Acórdão do Tribunal da Relação do Porto
Processo:
2664/19.2T8VFR-A.P1
Nº Convencional: JTRP000
Relator: JOSÉ IGREJA MATOS
Descritores: COMPETÊNCIA MATERIAL
REVERSÃO
Nº do Documento: RP202101262664/19.2T8VFR-A.P1
Data do Acordão: 01/26/2021
Votação: UNANIMIDADE
Texto Integral: S
Privacidade: 1
Meio Processual: APELAÇÃO
Decisão: CONFIRMADA
Indicações Eventuais: 2ª SECÇÃO
Área Temática: .
Sumário: I - A competência da jurisdição afere-se em função da relação material em litígio tal como surge configurada pelo autor na petição inicial e nos termos de causa de pedir e pedido por este formulados.

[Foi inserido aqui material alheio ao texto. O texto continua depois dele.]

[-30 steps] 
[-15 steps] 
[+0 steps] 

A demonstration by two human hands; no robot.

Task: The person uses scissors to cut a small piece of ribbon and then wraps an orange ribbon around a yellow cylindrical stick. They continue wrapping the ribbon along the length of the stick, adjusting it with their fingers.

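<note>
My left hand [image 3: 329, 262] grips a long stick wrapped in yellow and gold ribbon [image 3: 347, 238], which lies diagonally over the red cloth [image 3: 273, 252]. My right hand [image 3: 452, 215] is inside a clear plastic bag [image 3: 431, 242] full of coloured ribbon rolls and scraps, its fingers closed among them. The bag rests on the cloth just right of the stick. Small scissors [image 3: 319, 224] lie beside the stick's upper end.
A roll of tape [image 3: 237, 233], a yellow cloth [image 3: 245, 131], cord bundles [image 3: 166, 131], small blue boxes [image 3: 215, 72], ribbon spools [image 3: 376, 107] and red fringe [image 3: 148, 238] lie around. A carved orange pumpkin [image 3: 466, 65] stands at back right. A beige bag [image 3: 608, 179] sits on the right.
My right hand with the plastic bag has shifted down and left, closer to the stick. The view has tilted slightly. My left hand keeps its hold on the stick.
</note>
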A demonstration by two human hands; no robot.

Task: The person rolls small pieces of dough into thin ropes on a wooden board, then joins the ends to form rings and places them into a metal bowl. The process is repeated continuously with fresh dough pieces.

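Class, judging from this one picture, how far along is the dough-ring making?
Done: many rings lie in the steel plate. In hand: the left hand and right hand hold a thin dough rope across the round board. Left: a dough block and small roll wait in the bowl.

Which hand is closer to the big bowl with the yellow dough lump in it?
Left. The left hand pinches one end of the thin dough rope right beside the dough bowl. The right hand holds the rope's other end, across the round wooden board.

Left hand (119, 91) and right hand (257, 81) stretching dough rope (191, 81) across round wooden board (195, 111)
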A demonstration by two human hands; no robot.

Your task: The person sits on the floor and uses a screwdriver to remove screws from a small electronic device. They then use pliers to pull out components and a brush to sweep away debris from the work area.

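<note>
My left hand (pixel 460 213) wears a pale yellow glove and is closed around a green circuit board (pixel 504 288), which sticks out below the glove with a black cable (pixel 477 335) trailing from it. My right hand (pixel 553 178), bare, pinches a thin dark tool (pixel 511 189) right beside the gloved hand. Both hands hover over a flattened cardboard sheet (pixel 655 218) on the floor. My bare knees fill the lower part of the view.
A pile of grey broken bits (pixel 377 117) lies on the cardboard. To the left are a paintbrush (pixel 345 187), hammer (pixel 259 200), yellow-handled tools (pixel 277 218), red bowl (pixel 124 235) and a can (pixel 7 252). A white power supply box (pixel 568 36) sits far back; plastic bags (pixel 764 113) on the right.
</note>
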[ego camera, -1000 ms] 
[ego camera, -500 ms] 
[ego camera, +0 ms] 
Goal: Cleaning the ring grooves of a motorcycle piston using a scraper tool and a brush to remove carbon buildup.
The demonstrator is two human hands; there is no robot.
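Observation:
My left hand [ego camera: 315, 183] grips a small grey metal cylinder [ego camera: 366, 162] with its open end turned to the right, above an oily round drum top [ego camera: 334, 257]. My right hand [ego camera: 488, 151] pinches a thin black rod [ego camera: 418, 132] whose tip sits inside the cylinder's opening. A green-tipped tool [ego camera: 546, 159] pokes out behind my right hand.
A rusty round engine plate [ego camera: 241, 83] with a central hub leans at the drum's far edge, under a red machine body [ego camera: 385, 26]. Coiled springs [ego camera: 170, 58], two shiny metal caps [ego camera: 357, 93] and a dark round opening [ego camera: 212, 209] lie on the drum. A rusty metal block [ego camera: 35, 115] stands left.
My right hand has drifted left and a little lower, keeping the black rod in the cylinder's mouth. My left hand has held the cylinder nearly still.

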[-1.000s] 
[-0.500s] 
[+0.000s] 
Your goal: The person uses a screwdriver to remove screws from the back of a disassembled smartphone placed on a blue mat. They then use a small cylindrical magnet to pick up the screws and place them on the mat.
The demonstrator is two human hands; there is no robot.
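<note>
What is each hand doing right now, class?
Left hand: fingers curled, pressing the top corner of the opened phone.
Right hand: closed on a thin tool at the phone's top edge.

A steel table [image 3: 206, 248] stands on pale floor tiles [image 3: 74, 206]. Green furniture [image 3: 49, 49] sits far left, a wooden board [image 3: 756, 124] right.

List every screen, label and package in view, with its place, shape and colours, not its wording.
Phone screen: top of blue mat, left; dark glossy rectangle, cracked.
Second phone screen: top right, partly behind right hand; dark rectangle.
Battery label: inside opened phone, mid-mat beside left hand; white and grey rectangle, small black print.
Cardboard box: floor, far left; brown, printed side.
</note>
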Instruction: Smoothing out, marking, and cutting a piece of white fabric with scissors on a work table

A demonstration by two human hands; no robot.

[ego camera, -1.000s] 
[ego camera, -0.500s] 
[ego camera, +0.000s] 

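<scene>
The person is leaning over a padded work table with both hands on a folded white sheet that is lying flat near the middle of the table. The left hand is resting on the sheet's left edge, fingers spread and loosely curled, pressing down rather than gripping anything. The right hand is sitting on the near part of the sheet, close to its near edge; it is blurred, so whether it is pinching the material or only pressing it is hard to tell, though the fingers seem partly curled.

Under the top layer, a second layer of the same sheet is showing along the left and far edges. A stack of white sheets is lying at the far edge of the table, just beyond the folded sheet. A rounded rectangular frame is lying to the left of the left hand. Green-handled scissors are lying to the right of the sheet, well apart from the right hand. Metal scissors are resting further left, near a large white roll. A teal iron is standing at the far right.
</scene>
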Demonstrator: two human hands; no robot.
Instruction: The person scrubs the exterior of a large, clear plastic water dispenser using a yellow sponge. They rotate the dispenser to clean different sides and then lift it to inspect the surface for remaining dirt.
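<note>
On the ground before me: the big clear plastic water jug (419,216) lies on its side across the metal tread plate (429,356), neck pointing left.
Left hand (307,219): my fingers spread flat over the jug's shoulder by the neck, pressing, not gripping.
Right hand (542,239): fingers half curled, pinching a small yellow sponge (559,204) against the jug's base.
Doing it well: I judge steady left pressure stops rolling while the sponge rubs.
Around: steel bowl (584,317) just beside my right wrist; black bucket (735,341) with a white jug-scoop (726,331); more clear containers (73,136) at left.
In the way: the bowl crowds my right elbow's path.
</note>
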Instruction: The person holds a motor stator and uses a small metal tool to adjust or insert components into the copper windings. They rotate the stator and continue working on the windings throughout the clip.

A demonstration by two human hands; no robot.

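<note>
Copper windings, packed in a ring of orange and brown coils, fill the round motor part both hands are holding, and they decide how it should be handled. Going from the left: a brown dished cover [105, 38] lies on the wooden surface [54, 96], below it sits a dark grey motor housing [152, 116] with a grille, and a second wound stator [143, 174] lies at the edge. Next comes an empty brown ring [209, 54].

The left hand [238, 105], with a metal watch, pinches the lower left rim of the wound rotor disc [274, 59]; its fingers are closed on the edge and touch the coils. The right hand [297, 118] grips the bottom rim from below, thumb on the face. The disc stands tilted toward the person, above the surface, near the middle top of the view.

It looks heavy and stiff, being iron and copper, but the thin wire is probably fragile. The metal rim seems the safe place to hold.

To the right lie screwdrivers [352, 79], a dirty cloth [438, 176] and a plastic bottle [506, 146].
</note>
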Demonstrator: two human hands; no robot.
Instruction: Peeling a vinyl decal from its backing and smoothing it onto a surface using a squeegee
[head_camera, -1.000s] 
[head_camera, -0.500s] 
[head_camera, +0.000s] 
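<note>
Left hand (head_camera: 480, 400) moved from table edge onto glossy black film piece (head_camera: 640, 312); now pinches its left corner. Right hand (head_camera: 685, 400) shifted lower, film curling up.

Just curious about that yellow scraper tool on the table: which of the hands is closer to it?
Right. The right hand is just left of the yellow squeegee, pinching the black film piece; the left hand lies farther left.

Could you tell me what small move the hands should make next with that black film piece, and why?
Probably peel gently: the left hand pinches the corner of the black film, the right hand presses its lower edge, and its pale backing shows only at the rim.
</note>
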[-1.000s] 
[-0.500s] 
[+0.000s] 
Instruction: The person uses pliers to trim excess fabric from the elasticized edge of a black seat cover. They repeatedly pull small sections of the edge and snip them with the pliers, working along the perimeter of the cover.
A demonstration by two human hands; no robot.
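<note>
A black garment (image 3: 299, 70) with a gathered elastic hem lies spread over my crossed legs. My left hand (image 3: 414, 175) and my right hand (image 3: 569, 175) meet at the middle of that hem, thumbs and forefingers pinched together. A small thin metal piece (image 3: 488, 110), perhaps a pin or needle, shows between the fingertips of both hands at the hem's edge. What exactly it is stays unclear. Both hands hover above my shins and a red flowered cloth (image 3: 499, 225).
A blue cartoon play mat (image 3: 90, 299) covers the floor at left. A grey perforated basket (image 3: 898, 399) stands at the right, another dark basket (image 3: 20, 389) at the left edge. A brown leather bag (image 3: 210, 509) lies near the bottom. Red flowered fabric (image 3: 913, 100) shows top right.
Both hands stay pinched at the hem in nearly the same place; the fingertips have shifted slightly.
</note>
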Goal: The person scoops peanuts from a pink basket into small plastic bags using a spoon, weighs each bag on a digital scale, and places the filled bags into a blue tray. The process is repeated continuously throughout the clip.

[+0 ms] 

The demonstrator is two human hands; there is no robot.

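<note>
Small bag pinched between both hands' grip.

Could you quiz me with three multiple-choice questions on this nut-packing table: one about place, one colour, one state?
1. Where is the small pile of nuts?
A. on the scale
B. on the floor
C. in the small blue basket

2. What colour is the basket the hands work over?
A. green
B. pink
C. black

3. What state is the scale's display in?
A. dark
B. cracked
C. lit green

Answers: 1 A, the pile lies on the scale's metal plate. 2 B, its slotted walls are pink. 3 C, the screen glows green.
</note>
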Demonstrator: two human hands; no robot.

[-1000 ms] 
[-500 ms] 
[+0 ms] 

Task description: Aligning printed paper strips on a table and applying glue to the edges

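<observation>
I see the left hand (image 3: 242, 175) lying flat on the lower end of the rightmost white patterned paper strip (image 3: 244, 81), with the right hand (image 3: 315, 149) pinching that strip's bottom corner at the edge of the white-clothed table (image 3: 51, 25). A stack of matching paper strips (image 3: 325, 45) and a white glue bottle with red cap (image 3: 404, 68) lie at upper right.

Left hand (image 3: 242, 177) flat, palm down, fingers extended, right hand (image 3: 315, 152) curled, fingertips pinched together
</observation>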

II – Assim, é da competência dos tribunais comuns decidir do pedido de resolução de um contrato de compra e venda de um imóvel celebrado entre um Município e um particular quando esteja em causa a aplicação de uma cláusula de reversão a favor do Município, livremente acordada pelas partes contratantes e regulada pelo Direito Civil.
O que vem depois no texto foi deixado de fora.